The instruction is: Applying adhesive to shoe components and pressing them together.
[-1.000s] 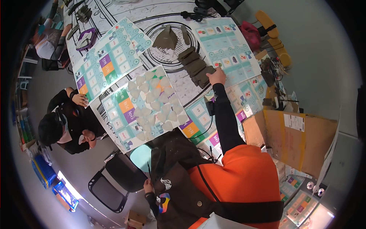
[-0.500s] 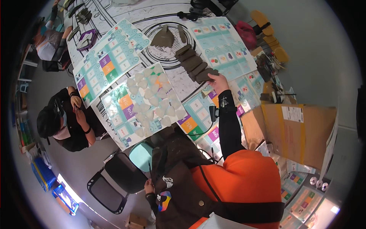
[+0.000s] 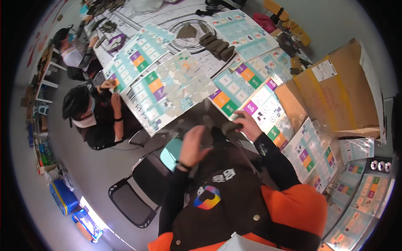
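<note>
My right hand point(image 3: 248, 126) is pinched on a dark olive-grey piece point(image 3: 230, 127), held in front of my apron below the table edge. It looks like folded cloth, though its kind is not plain. Across from it, my left hand point(image 3: 193, 146) is lifted with thumb and fingers apart, a little blurred, and nothing shows in it. A row of similar dark folded pieces point(image 3: 217, 47) lies on the table beyond, beside a loose dark pile point(image 3: 186, 31). Nearer me, many pale translucent rounded pieces point(image 3: 180, 79) cover a printed sheet.
Printed sheets point(image 3: 234, 85) overlap along the table's near and right side. A large cardboard box point(image 3: 339, 90) stands at the right. To the left sit two people, the nearer one in a black cap point(image 3: 77, 100). A black folding chair point(image 3: 132, 201) is behind the table edge.
My right hand has come back from the row toward my body with a dark piece. My left hand has risen from my side to meet it. The view has shifted.
</note>
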A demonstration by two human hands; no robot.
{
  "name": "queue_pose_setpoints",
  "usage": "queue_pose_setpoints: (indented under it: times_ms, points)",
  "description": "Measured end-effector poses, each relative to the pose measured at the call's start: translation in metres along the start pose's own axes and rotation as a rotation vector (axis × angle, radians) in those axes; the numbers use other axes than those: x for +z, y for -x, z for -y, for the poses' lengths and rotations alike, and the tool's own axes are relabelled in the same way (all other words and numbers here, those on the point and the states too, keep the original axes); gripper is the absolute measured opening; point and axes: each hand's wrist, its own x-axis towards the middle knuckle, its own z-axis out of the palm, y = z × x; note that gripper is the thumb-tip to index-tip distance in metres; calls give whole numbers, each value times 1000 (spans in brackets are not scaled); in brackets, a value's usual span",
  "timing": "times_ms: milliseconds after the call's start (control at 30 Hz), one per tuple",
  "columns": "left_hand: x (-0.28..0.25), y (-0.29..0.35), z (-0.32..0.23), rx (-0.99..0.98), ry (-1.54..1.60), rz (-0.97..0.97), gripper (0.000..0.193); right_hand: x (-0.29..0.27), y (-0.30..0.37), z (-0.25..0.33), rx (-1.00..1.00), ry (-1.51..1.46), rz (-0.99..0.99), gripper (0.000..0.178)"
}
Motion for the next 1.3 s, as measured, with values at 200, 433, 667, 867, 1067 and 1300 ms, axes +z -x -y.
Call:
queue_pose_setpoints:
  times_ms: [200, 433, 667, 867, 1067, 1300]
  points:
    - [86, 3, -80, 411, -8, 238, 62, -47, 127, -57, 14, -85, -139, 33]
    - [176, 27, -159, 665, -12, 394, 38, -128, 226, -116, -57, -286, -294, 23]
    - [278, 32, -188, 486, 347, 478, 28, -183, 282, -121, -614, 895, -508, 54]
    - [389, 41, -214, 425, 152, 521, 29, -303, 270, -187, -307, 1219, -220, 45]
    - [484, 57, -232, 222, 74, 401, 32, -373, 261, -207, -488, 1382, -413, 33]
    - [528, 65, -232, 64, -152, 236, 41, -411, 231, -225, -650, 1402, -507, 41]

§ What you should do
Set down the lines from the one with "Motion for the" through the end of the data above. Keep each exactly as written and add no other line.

§ Solution to this exercise
Motion for the next 1.3 s, as measured, with values at 200, 433, 667, 867, 1067 and 1300 ms, axes +z -x -y.
Call:
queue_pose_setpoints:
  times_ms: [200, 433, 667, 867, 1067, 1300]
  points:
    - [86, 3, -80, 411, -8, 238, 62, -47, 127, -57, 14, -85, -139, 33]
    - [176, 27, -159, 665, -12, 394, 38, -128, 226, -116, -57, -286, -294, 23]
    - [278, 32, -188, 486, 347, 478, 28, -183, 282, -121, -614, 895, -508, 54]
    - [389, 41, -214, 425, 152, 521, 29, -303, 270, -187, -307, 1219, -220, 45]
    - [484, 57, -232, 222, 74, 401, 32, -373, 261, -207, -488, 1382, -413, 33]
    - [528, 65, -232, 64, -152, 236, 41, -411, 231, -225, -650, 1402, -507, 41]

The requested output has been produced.